Consolidated cash and investments are summarized below.
| | | | | | | | | | | |
| December 31, |
| 2022 | | 2021 |
Cash and cash equivalents | $ | 37,467 | | | $ | 42,349 | |
Investments | 69,466 | | | 83,061 | |
Fair value of interest in investment partnerships | 383,004 | | | 474,201 | |
Total cash and investments | 489,937 | | | 599,611 | |
Less: portion of Company stock held by investment partnerships | (227,210) | | | (223,802) | |
Carrying value of cash and investments on balance sheet | $ | 262,727 | | | $ | 375,809 | |
Unrealized gains/losses of Biglari Holdings’ stock held by the investment partnerships are eliminated in the Company’s consolidated financial results.
Liquidity
Our balance sheet continues to maintain significant liquidity. Consolidated cash flow activities are summarized below.
| | | | | | | | | | | | | | | | | |
| 2022 | | 2021 | | 2020 |
Net cash provided by operating activities | $ | 127,825 | | | $ | 228,767 | | | $ | 117,556 | |
Net cash used in investing activities | (136,605) | | | (58,525) | | | (129,487) | |
Net cash provided by (used in) financing activities | 3,860 | | | (156,157) | | | (29,109) | |
Effect of exchange rate changes on cash | 38 | | | (64) | | | 10 | |
Increase (decrease) in cash, cash equivalents, and restricted cash | $ | (4,882) | | | $ | 14,021 | | | $ | (41,030) | |
Management’s Discussion and Analysis (continued)
In 2022, cash from operating activities decreased by $100,942 as compared to 2021. The change was primarily attributable to a decrease in distributions from investment partnerships from $180,170 in 2021 to $70,700 in 2022. The distributions during 2022 were primarily used to acquire Abraxas Petroleum, and the distributions during 2021 were primarily used to repay Steak n Shake’s term loan.

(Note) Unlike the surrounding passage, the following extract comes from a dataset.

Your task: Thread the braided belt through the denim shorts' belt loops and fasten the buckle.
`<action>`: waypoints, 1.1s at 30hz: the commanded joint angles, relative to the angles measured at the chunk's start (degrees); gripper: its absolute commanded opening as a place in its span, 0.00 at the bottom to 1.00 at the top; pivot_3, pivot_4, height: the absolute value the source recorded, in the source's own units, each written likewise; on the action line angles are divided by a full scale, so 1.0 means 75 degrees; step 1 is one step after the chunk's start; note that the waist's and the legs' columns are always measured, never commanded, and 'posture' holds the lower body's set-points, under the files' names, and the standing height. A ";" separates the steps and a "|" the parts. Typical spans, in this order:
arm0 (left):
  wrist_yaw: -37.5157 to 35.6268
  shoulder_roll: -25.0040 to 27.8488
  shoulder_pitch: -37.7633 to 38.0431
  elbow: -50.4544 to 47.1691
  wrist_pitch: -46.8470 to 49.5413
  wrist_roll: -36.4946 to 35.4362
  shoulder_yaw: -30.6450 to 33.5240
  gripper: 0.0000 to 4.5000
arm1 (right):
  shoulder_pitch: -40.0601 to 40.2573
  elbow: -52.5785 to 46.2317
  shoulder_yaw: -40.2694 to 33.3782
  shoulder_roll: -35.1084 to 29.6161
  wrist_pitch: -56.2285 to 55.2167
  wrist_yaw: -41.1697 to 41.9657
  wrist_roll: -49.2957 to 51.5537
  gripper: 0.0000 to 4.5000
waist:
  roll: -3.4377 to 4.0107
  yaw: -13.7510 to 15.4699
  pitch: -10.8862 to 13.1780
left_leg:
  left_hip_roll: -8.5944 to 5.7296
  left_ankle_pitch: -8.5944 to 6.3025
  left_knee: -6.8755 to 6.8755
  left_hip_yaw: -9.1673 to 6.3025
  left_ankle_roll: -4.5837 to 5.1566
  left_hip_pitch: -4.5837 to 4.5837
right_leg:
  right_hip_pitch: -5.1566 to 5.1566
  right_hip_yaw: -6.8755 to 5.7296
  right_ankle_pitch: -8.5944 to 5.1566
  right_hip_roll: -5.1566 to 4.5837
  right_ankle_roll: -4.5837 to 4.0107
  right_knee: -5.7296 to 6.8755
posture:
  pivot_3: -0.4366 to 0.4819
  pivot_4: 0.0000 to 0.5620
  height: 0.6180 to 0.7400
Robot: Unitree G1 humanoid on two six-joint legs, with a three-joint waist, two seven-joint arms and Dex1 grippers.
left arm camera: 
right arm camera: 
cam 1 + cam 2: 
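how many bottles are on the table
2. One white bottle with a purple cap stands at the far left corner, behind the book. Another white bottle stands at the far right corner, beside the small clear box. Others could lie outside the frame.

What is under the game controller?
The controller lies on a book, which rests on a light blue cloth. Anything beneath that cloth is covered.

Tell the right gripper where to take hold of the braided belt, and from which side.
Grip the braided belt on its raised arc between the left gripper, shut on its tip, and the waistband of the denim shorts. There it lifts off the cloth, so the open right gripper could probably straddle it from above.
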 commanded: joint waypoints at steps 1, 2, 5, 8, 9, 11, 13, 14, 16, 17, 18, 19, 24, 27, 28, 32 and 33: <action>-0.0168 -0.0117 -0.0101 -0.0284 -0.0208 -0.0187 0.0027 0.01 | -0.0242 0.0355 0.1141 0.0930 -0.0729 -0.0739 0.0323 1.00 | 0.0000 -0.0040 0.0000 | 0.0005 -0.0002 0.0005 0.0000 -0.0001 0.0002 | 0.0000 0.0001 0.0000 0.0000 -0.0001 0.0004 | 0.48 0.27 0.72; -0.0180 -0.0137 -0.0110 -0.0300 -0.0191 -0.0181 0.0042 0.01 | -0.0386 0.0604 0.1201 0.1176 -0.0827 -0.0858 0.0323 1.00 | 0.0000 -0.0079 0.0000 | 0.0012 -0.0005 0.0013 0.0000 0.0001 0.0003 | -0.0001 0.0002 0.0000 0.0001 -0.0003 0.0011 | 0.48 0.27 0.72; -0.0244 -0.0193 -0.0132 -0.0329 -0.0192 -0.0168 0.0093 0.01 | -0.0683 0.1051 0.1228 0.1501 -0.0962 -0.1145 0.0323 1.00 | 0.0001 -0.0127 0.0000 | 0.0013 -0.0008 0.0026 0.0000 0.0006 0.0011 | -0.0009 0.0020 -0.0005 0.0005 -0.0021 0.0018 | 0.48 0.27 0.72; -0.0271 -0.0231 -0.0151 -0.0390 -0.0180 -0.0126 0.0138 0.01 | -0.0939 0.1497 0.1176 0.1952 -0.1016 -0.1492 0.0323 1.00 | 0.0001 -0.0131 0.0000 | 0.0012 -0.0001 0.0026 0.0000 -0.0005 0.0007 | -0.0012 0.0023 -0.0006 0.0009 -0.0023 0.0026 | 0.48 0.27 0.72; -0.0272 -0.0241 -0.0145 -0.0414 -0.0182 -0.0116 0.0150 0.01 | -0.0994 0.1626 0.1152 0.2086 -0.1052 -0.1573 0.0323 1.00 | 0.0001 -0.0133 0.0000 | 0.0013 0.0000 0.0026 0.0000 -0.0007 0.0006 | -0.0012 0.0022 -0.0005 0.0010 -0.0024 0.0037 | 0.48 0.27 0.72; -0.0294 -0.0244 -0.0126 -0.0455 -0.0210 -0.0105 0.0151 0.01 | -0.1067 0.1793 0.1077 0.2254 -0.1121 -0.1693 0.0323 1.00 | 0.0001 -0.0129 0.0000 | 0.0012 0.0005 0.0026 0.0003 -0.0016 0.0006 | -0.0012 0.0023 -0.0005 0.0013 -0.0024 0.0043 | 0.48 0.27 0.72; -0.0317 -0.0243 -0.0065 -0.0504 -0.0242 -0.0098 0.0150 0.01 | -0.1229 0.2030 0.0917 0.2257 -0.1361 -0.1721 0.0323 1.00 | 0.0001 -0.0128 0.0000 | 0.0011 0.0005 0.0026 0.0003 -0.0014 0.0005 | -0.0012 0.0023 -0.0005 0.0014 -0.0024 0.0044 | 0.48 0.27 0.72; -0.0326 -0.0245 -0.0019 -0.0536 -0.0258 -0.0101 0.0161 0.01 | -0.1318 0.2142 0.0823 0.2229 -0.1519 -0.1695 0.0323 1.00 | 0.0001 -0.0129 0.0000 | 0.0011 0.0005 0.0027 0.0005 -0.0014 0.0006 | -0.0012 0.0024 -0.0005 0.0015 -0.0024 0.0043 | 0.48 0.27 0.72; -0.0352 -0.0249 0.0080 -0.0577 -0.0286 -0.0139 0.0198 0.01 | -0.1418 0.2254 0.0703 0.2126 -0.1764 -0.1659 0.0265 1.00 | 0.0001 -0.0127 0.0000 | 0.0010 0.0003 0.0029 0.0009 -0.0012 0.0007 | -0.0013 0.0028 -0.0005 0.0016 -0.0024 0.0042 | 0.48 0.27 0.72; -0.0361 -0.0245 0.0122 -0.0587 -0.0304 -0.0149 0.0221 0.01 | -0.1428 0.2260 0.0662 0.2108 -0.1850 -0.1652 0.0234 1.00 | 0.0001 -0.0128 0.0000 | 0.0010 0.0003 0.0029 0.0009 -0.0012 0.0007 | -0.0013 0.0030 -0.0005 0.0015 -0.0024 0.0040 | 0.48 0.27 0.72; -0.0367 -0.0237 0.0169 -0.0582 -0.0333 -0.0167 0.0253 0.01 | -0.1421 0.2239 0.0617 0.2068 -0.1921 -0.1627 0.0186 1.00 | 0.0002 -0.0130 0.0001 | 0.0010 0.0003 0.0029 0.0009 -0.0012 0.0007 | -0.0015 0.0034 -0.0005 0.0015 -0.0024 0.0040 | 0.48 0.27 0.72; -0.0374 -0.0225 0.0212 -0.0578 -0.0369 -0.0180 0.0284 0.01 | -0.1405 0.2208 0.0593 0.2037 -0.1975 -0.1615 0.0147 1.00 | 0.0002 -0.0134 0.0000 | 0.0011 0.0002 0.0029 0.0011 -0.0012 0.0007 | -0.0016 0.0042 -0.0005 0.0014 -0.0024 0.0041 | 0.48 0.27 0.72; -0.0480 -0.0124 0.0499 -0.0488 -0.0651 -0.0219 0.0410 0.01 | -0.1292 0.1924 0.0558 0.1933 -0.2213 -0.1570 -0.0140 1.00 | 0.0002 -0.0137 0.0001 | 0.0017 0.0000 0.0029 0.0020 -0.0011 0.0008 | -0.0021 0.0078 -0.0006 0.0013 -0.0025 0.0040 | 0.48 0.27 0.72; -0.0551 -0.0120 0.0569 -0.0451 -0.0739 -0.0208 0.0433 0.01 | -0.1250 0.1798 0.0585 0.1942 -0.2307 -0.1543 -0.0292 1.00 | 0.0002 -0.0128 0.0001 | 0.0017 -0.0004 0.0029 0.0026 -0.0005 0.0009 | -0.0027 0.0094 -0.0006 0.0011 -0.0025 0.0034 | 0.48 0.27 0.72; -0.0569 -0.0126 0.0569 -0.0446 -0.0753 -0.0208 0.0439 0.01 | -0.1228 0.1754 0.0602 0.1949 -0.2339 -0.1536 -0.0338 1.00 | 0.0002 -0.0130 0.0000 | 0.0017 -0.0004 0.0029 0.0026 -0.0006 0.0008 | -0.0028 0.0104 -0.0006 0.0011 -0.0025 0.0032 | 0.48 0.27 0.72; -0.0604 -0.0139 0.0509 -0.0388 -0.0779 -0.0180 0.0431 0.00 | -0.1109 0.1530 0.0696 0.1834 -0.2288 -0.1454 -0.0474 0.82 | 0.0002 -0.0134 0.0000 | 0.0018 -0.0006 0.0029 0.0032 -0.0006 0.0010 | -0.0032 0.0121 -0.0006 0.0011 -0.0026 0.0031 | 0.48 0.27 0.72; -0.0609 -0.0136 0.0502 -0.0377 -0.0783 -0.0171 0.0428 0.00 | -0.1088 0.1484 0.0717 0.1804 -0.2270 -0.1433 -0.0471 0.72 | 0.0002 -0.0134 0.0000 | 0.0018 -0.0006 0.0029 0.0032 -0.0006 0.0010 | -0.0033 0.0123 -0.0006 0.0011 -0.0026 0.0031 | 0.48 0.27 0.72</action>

Net cash used in investing activities increased during 2022 by $78,080 as compared to 2021. The change was primarily due to the acquisition of Abraxas Petroleum of $58,274, net of cash acquired, as well as purchases of limited partner interests of $48,570 during 2022.
Cash provided by financing activities of $3,860 during 2022 was primarily because of the $10,000 draw on the Company’s line of credit. Cash used in financing activities of $156,157 during 2021 was primarily attributable to the repayment of Steak n Shake’s outstanding balance of its term debt.
We intend to meet the working capital needs of our operating subsidiaries, principally through cash flows generated from operations and cash on hand. We continually review available financing alternatives.
Biglari Holdings Line of Credit
On September 13, 2022, Biglari Holdings entered into a line of credit in an aggregate principal amount of up to $30,000. The line of credit will be available on a revolving basis until September 12, 2024. The line of credit includes customary covenants, as well as financial maintenance covenants. As of December 31, 2022, we were in compliance with all covenants. The balance of the line of credit on December 31, 2022, was $10,000. Our interest rate was 6.53% on December 31, 2022, which is based on the 30-day Secured Overnight Financing Rate plus 2.728%.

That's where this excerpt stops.